We've already used the "1st Picture" of classical mechanics in the last lecture. It's reproduced here (without its F=dp/dt consequence) to demonstrate that Newton's famous equation is a 2nd order differential equation; not a particularly nice mathematical entity to solve. But what's worse is that the very form shown is only guaranteed to work for Cartesian (xyz) coordinate systems. The form becomes messier in other systems such as the circular symmetry of the solar system, given the Sun as the center of force.Even the momentum isn't p=mdx/dt unless you're working in a Cartesian System. But the 2nd Picture of Classical Mechanics, Lagrange's solved that.
Lagrange constructed a mathematical object (called the Lagrangian) from the kinetic energy expression, K, (in terms of coordinates and their velocities) minus the potential, V, in terms of the coordinates (at least in a "conservative," i.e., friction-free system).

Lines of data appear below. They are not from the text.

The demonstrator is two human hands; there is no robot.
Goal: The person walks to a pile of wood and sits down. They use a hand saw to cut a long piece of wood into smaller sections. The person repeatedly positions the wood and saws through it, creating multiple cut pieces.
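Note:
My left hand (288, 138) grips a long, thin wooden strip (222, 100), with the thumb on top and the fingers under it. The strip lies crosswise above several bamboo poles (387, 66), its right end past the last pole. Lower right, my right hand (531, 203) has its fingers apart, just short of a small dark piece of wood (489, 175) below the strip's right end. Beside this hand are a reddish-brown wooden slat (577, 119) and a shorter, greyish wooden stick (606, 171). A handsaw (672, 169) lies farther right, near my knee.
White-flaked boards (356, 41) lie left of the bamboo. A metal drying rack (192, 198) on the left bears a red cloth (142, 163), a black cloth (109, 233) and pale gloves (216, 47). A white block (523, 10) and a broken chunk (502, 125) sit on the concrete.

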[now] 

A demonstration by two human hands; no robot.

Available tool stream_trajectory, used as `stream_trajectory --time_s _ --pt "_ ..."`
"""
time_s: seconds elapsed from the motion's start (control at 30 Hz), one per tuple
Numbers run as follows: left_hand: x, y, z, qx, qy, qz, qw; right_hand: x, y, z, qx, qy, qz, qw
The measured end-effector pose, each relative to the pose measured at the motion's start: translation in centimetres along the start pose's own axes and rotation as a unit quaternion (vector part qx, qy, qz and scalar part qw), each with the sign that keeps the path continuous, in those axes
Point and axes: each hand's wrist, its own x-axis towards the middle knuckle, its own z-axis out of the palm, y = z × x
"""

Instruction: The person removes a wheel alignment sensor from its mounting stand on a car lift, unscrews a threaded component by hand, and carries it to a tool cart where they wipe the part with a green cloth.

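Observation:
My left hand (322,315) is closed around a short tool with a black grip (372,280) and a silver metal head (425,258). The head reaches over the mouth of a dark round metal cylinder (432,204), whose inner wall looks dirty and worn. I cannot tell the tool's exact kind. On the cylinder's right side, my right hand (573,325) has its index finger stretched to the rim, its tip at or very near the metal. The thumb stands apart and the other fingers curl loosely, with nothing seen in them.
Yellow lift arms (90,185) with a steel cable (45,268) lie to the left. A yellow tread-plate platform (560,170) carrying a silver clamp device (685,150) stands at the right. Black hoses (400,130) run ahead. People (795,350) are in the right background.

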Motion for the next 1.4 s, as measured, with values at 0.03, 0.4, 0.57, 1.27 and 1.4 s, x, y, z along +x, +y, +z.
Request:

While his solutions to mechanical problems still involved 2nd derivatives in time (pooh), it had two wonderful consequences: the definition of general momentum and a definition of mechanics which would've satified Occam himself! The path taken by a classical trajectory could be none other than would minimize the "Classical Action" (that integral of the Lagrangian over the time the trajectory traverses).
The 3rd Picture of classical mechanics by Hamilton built on Lagrange's by describing a "Hamiltonian" as kinetic K (in terms of coordinates and momenta) PLUS the potential V to yield the total Energy function. Since the 1st Law says that's conserved, nice consequences might be expected to flow from this choice! And they did. Not only did Hamilton's solutions to motion become much simpler (as twice as many 1st Order equations), but it served as the springboard for Schrödinger's Wave Mechanics!